Writers are notorious for procrastinating and in the 21st century they can spend hours being distracted by emails, social media and the highways and byways of the internet.

We are told in a new book, John Buchan and The Thirty-Nine Steps: An Exploration, that John Buchan planned his time to the nth degree. One evening he told his family he would finish writing his biography of Montrose at 11am the following day and he did, just as the clock was striking. He began his next at 11.15.



Now maybe JB didn’t have to worry about what to make for dinner, nor did he have to update his Facebook page or worry about his Amazon ratings, and he didn’t have the option of slumping in front of a movie. But as well as being the author of around 35 novels and 50 non-fiction titles, including single-handedly completing the 24 volumes of Nelson’s History of the War, he was in the course of his 65 years a lawyer, diplomat, WW1 propagandist, publisher, MP and Governor General of Canada.

No one could accuse him of procrastinating.

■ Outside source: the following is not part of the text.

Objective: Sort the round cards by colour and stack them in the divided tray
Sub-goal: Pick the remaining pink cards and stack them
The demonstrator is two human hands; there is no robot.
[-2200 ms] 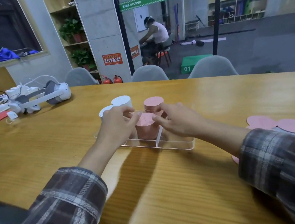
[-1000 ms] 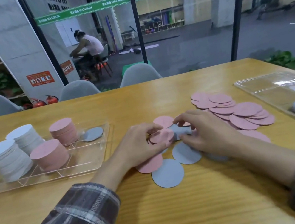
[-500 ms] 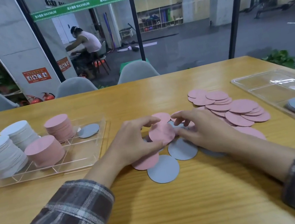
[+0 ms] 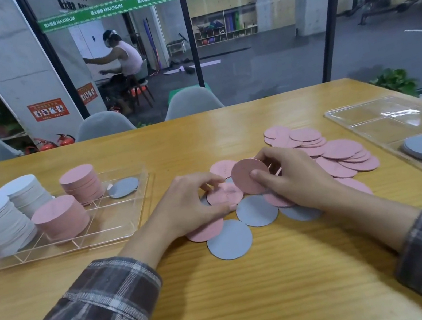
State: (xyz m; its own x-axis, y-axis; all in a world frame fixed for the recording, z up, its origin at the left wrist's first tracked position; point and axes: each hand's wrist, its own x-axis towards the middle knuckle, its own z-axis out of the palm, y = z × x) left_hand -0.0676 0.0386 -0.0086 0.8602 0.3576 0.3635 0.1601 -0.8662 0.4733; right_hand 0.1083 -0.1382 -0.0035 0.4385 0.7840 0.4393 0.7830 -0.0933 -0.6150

My favourite multi-tasker though is Queen Margaret of Scotland (1045-93) as described by author Eileen Dunlop:

‘She managed to fit in the most extraordinary amount of activity – the management of two households, the choice of clothes and furnishings; the supervision of building work; the opus anglicanum [needlework]; charitable works; hours on horseback; visits to shrines and hermitages; discussing theology; spending time with the king and overseeing the upbringing of her growing family, while almost constantly pregnant.’



Writing is not mentioned but I'm quite sure if she'd been asked to dash off a serial or two for a medieval woman's magazine she'd have fitted that in as well.

And that, if you take out the word medieval, is what I should be doing right now.